AUTOTOPSY is a free, education simulation web site that takes Problem Based Learning to a whole new level.
A recent report claimed that 25% of American students drop out of school before graduation. One of the reasons cited was “engagement”, or lack there of. Students did not feel the stuff they were learning was either interesting or important. As someone who has spent close to 20 years in a classroom before joining the online world, I know how hard it is to come up interesting and captivating lessons, projects, assignments, presentations, etc., day after day after day, especially for kids of the digital generation.
If teachers are to engage and motivate today’s students, it will probably require some changes in areas of pedagogy, educational philosophy, assessment, best practices and, killer curriculum like today’s site – AUTOTOPSY.

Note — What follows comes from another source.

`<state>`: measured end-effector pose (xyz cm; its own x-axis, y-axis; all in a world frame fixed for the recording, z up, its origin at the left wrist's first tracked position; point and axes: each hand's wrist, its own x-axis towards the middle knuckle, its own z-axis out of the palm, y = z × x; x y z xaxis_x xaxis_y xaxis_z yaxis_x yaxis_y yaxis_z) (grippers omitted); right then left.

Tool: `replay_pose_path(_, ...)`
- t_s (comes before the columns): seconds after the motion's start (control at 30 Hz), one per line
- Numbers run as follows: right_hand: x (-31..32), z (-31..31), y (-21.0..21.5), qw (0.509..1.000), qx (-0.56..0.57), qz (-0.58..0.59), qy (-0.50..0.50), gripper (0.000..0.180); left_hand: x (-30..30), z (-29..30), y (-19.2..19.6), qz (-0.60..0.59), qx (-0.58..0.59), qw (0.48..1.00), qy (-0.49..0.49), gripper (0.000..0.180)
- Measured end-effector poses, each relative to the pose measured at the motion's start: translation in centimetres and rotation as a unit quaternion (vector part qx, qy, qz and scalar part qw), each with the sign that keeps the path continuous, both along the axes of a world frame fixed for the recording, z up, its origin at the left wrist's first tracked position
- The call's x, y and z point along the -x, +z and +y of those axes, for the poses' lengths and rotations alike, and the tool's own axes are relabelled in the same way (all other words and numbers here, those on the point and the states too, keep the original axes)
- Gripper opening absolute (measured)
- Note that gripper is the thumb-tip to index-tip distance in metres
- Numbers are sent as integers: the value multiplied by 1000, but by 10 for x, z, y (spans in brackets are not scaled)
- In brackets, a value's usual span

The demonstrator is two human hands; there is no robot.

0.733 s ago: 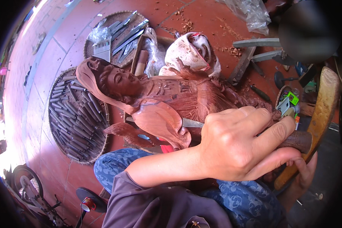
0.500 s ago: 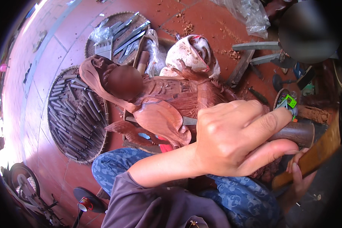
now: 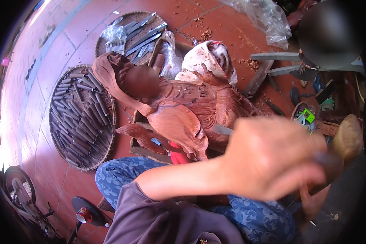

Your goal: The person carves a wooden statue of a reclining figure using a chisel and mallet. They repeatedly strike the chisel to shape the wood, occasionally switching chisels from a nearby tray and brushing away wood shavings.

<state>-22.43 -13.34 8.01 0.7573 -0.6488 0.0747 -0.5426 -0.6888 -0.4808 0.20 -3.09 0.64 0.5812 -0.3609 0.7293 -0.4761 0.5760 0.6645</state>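
A reddish carved wooden figure (image 3: 175, 120) lies across in front of me, its head to the left and its folds and robe cut in relief. My left hand (image 3: 272, 158) is closed round the handle of a chisel, over the figure's lower right part. The chisel's steel blade (image 3: 222, 129) points left toward the carving; the hand hides where blade meets handle. At the right edge my right hand (image 3: 312, 201), dim and partly hidden, grips a wooden mallet (image 3: 349, 138) next to the chisel's handle end. Motion blurs the left hand.
A round basket (image 3: 113, 138) of many chisels stands at left. Another basket (image 3: 96, 46) holds flat blades and a plastic bag. A white cloth bundle (image 3: 199, 59) lies beyond the figure. Wood chips (image 3: 206, 33) litter the tiles; a stool and red cup (image 3: 83, 214) sit lower left.
The mallet has swung up and inward to the chisel's handle end. My left hand has shifted slightly right with the chisel. The whole view has moved a little.
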Motion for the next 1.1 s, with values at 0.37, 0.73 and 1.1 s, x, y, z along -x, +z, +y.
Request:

AUTOTOPSY is a simulation in which students have to figure out how a car accident occurred based on facts and evidence they uncover. Students take on the role of “Jimmy Burns”, accident investigator for an insurance company. The simulation opens with Jimmy arriving on the scene of a horrific accident (it’s made to look a lot worse than it actually is). Jimmy’s task is to determine how the accident occurred and who/what caused it. There are various ways and means to gather facts and find clues. In the end, students must pull together all the data and make an educated guess as to what occurred. Naturally, there’s a lot more to it then just collecting clues, but that’s what really makes AUTOTOPSY engaging and compelling. There is no “right answer”, no back or white. It also provides a brief glimpse into the world of virtual education if companies like EA or Nintendo developed curriculum.
Bottom line? AUTOTOPSY is awesome! It taps into the whole CSI milieu that seems to predominate the air waves (cable waves?) these days – the gathering of facts and evidence to reach a conclusion. The graphics and visuals are first rate, better then many commercial games and the simulation scenario has enough twists and turns to keep the interest of even hard core gamers.
Finally, a tip of the hat to jam3 Media and Whizbang Files two of the companies (Both Canadian, by the way. And, I should also mention the two main financial organizations, Bell Fund and the Canadian Television Fund) involved in creating this site.
The site is free to use and no log-in is required.